Submitted by Bedford Youth and Family Services
Community Health Network Area 15 (CHNA 15), also known as the Northwest Suburban Health Alliance, just awarded its first collaborative grant to Bedford, MA for Hoarding Case Management.
In a project funded through a CHNA 15 Determination of Need (DoN), funds from Winchester Hospital and proposed by Bedford Youth and Family Services and the Bedford Board of Health will provide active case management in conjunction with Metropolitan Boston Housing Partnership’s (MBHP) Hoarding and Sanitation Initiative to address the health, safety, mental health, and isolation of hoarding families in Bedford and Burlington.
The collaboration involves both the Bedford and Burlington Hoarding Task Forces, as well as Eliot Community Human Services and Minuteman Senior Services.
According to Randi Epstein, CHNA 15 Coordinator, all of the applications for this first-ever collaborative grant included excellent ideas that represented strong collaborations and addressed one or two of the CHNA 15 priority areas. Those priority areas are depression and anxiety, substance abuse, domestic violence, isolated residents, access to healthy foods, and obesity and overweight.
Though the competitive process was a difficult decision for their Review Committee, Epstein said in the award notification, “Bedford Board of Health and Bedford Youth and Family Services have already made great strides towards addressing the issue of hoarding in your community, and the Steering Committee joins me in wishing you much success as you move forward to enhance and expand your work through this project and collaboration.”
Hoarding is a mental health disorder characterized by the “acquisition of, and failure to discard, a large number of possessions that appear to be useless or of limited value” (Frost, 1996). Because those suffering from hoarding have difficulties processing information, form strong emotional attachments to objects, and avoid seeking help, clutter often builds to a point where health and safety become serious concerns and daily activities are impaired.
Approximately 15 million people in the United States, equaling three to five percent of the population, suffer from hoarding (MBHP Status Report, p. 1, Samuels, 2008). Taking into account the current population of Bedford (14,000) and Burlington (25,000), there could be a minimum of 420 people in Bedford and 750 people in Burlington alone with a hoarding issue.

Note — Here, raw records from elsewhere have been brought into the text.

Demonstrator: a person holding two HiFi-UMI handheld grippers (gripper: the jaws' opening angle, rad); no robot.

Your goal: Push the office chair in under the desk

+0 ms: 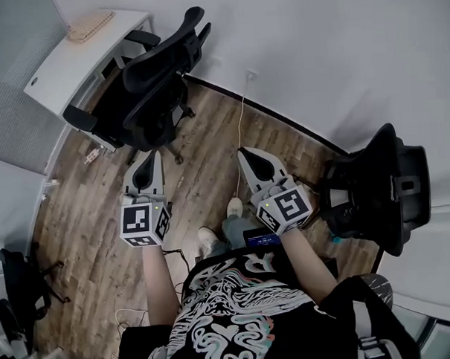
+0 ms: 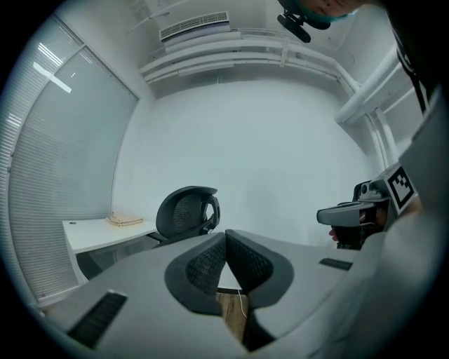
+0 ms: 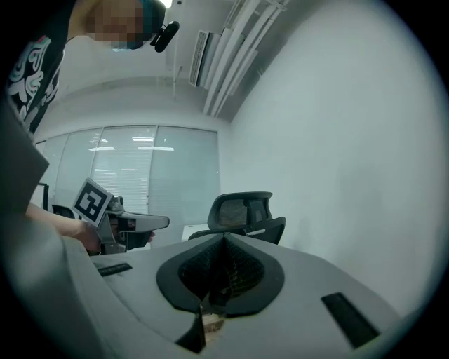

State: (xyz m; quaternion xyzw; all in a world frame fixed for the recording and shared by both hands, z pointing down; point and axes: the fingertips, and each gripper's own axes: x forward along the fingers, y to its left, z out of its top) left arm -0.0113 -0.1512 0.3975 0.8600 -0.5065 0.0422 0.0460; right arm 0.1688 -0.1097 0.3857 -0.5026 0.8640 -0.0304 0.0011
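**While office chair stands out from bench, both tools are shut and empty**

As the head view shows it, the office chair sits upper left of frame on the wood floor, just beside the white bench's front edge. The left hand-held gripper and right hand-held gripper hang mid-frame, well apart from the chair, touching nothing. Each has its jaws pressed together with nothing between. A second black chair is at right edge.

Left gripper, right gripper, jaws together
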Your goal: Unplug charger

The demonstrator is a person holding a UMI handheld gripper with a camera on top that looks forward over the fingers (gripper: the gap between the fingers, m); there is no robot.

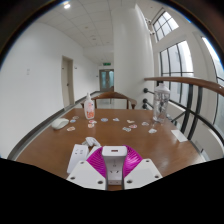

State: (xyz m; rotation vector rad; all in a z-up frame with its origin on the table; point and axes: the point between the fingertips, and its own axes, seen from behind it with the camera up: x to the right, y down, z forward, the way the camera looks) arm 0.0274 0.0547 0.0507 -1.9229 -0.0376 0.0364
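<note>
White plastic is what you have in the tool [114,168]: the charger [115,153], a small pale block, sits between the two magenta pads [99,163], and both fingers press against its sides, so the tool is clenched on it. It sits at the near edge of the round wooden desk [50,145]. Just left of your fingers lies a white power strip [78,156] on the desk, close to the charger; you cannot tell whether the two are joined. Farther across the desk, small pale items are scattered near its middle, too small to name. Toward the far edge stands a pinkish carton [89,108], with a clear bottle-like thing [161,101] at the far right edge.
</note>
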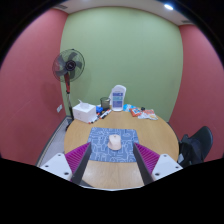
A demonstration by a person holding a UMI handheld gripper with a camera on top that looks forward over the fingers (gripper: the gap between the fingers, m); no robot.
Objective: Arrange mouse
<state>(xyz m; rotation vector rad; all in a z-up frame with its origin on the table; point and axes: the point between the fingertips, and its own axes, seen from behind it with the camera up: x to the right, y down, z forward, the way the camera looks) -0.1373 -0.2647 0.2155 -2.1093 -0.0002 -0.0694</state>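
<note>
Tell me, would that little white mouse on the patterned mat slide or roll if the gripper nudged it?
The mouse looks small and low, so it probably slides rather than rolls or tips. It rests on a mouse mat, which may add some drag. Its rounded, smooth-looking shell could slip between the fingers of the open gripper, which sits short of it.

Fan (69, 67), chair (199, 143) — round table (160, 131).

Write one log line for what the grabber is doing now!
gripper: open, empty | mouse: on patterned mat, ahead of fingers, untouched | table: round, wooden | step: approach
</note>
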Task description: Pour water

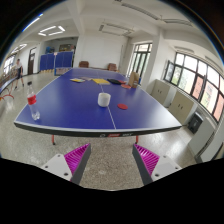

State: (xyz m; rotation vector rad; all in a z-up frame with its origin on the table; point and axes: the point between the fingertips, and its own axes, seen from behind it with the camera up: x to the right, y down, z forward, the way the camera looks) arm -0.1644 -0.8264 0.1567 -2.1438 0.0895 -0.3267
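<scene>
A clear water bottle (33,107) with a red cap stands near the left front corner of a blue table-tennis table (70,105). A white cup (104,99) stands near the table's middle, beside the white centre line. My gripper (111,158) is open and empty, its two fingers with magenta pads (76,157) spread wide over the speckled floor, well short of the table's near edge. Both bottle and cup are far beyond the fingers.
Small red and yellow items (122,105) lie on the table right of the cup. Another blue table (62,60) stands at the back of the room. Cabinets (185,103) line the right wall under windows. Open floor (111,150) lies between me and the table.
</scene>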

While not every hoarding household may be a current or future safety risk, or come to the attention of municipal officials, we know from police and fire reports that concerns are more widespread than are currently identified and involved with services.
The strategies involved in the grant include identifying at risk hoarding households based on referrals in both communities from police, fire, Health, Youth and Family Services and Council on Aging, determining if code enforcement or Sanitary Code violations exist; engagement of the identified household through outreach from police safety officer or other outreach workers, a home assessment to determine problem areas and set mitigation priorities, and active case management to address any identified hoarding, physical and emotional safety, mental health issues, and social isolation.
CHNA 15 is one of 27 Community Health Networks across Massachusetts created by the Department of Public Health in 1992. Active since that time, CHNA 15 is a partnership between the Massachusetts Department of Public Health, Regional Center for Healthy Communities, residents, hospitals, local service agencies, schools, businesses, boards of health, municipalities, and other concerned citizens who work together through local collaborations to:
- identify health needs of member communities,
- find ways to address those needs, and
- improve the social and physical health of the community.
CHNA 15 is composed of citizens from Acton, Bedford, Boxborough, Burlington, Carlisle, Concord, Lexington, Lincoln, Littleton, Wilmington, Winchester and Woburn. Participation is open to those interested in joining others to work toward the goal of healthier communities.